• _What is being asked_
Give the entries again exactly, every one of them.

★ ★ ★ ★

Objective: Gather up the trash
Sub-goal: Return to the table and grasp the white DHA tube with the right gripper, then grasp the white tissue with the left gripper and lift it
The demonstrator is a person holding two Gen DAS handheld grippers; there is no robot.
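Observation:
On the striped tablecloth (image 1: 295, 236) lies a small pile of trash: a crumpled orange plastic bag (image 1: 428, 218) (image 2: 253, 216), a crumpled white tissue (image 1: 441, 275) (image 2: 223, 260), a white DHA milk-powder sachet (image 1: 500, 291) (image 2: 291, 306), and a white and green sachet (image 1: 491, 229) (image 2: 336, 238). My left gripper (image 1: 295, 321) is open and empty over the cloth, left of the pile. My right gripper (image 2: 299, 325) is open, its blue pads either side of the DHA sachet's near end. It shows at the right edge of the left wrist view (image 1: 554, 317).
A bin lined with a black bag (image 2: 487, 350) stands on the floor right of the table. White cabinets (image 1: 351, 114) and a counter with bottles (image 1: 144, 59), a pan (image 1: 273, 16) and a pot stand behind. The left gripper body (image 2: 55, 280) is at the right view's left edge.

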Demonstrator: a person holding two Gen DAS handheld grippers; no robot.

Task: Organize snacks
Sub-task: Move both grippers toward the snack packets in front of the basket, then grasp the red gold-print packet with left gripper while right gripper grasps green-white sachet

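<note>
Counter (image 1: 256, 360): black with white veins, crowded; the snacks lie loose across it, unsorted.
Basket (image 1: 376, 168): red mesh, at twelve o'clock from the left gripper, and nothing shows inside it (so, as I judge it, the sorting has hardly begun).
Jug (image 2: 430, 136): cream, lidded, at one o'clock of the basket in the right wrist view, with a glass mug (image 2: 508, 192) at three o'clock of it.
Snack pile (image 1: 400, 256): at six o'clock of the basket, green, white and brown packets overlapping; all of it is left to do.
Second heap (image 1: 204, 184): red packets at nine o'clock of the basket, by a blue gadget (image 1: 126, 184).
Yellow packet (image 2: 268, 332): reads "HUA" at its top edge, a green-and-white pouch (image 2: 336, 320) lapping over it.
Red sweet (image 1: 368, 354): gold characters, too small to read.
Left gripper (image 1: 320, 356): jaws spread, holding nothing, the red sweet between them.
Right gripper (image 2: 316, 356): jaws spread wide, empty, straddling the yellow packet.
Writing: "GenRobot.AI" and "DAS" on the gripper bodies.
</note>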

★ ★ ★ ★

• _Answer to this problem_
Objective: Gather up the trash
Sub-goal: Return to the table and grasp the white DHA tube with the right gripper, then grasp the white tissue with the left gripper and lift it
The demonstrator is a person holding two Gen DAS handheld grippers; there is no robot.
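Observation:
On the striped tablecloth (image 1: 295, 236) lies a small pile of trash: a crumpled orange plastic bag (image 1: 428, 218) (image 2: 253, 216), a crumpled white tissue (image 1: 441, 275) (image 2: 223, 260), a white DHA milk-powder sachet (image 1: 500, 291) (image 2: 291, 306), and a white and green sachet (image 1: 491, 229) (image 2: 336, 238). My left gripper (image 1: 295, 321) is open and empty over the cloth, left of the pile. My right gripper (image 2: 299, 325) is open, its blue pads either side of the DHA sachet's near end. It shows at the right edge of the left wrist view (image 1: 554, 317).
A bin lined with a black bag (image 2: 487, 350) stands on the floor right of the table. White cabinets (image 1: 351, 114) and a counter with bottles (image 1: 144, 59), a pan (image 1: 273, 16) and a pot stand behind. The left gripper body (image 2: 55, 280) is at the right view's left edge.
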
Demonstrator: a person holding two Gen DAS handheld grippers; no robot.

Task: Organize snacks
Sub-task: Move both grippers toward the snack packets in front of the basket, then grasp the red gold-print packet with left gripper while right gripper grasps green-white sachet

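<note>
Counter (image 1: 256, 360): black with white veins, crowded; the snacks lie loose across it, unsorted.
Basket (image 1: 376, 168): red mesh, at twelve o'clock from the left gripper, and nothing shows inside it (so, as I judge it, the sorting has hardly begun).
Jug (image 2: 430, 136): cream, lidded, at one o'clock of the basket in the right wrist view, with a glass mug (image 2: 508, 192) at three o'clock of it.
Snack pile (image 1: 400, 256): at six o'clock of the basket, green, white and brown packets overlapping; all of it is left to do.
Second heap (image 1: 204, 184): red packets at nine o'clock of the basket, by a blue gadget (image 1: 126, 184).
Yellow packet (image 2: 268, 332): reads "HUA" at its top edge, a green-and-white pouch (image 2: 336, 320) lapping over it.
Red sweet (image 1: 368, 354): gold characters, too small to read.
Left gripper (image 1: 320, 356): jaws spread, holding nothing, the red sweet between them.
Right gripper (image 2: 316, 356): jaws spread wide, empty, straddling the yellow packet.
Writing: "GenRobot.AI" and "DAS" on the gripper bodies.
</note>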

Nothing else is required to complete the output.